■ **DATA**:
# # # # # # #

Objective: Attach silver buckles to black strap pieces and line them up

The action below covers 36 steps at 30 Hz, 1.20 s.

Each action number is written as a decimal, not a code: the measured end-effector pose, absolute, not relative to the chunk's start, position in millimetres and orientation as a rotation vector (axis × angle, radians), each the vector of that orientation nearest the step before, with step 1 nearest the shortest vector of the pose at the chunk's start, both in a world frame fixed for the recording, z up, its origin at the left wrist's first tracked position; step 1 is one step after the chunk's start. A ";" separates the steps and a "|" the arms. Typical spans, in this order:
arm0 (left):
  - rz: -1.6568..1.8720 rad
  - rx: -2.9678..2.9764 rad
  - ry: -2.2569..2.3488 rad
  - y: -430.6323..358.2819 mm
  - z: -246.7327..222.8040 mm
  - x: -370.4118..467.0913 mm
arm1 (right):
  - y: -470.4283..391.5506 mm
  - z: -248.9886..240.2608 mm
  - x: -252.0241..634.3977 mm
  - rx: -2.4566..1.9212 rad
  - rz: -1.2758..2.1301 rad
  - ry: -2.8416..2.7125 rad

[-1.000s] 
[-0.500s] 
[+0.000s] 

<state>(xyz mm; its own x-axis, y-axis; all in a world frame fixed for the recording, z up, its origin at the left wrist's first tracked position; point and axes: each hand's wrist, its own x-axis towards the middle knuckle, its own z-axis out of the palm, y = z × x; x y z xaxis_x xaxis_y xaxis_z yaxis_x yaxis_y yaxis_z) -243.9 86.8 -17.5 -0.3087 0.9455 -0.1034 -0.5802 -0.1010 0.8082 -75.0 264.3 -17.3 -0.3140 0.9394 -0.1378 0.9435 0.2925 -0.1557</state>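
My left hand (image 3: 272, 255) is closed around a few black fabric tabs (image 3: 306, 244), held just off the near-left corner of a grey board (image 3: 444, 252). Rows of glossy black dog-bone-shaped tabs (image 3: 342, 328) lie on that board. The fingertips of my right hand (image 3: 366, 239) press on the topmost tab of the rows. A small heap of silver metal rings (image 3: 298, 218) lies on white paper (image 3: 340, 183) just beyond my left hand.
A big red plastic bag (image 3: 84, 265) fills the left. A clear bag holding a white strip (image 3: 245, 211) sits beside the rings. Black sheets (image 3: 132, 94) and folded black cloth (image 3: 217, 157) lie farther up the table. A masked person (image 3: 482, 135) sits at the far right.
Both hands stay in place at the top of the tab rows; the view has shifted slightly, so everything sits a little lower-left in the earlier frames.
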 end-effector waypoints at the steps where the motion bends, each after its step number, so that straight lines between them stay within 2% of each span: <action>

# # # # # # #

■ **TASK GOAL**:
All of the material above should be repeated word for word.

■ **REPLY TO THE EXERCISE**:
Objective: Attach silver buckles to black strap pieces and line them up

The action below covers 36 steps at 30 Hz, 1.20 s.

Each action number is written as a decimal, not a code: the measured end-effector pose, absolute, not relative to the chunk's start, position in millimetres and orientation as a rotation vector (axis × angle, radians), each the vector of that orientation nearest the step before, with step 1 nearest the shortest vector of the pose at the chunk's start, both in a world frame fixed for the recording, z up, its origin at the left wrist's first tracked position; step 1 is one step after the chunk's start. A ";" separates the steps and a "|" the arms. Typical spans, in this order:
arm0 (left):
  - rz: -1.6568..1.8720 rad
  - rx: -2.9678..2.9764 rad
  - ry: -2.2569..2.3488 rad
  - y: -430.6323..358.2819 mm
  - z: -246.7327..222.8040 mm
  - x: -370.4118..467.0913 mm
arm1 (right):
  - y: -470.4283..391.5506 mm
  - z: -248.9886..240.2608 mm
  - x: -252.0241..634.3977 mm
  - rx: -2.4566..1.9212 rad
  - rz: -1.2758..2.1301 rad
  - ry: -2.8416..2.7125 rad

[-1.000s] 
[-0.500s] 
[+0.000s] 

<state>(xyz mm; its own x-axis, y-axis; all in a world frame fixed for the recording, z up, its origin at the left wrist's first tracked position; point and axes: each hand's wrist, its own x-axis towards the middle knuckle, its own z-axis out of the palm, y = z × x; x y z xaxis_x xaxis_y xaxis_z yaxis_x yaxis_y yaxis_z) -243.9 86.8 -17.5 -0.3087 0.9455 -0.1034 -0.5802 -0.1010 0.8082 -75.0 264.3 -17.3 -0.3140 0.9394 -0.1378 0.9435 0.2925 -0.1557</state>
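My left hand (image 3: 272, 255) is closed around a few black fabric tabs (image 3: 306, 244), held just off the near-left corner of a grey board (image 3: 444, 252). Rows of glossy black dog-bone-shaped tabs (image 3: 342, 328) lie on that board. The fingertips of my right hand (image 3: 366, 239) press on the topmost tab of the rows. A small heap of silver metal rings (image 3: 298, 218) lies on white paper (image 3: 340, 183) just beyond my left hand.
A big red plastic bag (image 3: 84, 265) fills the left. A clear bag holding a white strip (image 3: 245, 211) sits beside the rings. Black sheets (image 3: 132, 94) and folded black cloth (image 3: 217, 157) lie farther up the table. A masked person (image 3: 482, 135) sits at the far right.
Both hands stay in place at the top of the tab rows; the view has shifted slightly, so everything sits a little lower-left in the earlier frames.
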 end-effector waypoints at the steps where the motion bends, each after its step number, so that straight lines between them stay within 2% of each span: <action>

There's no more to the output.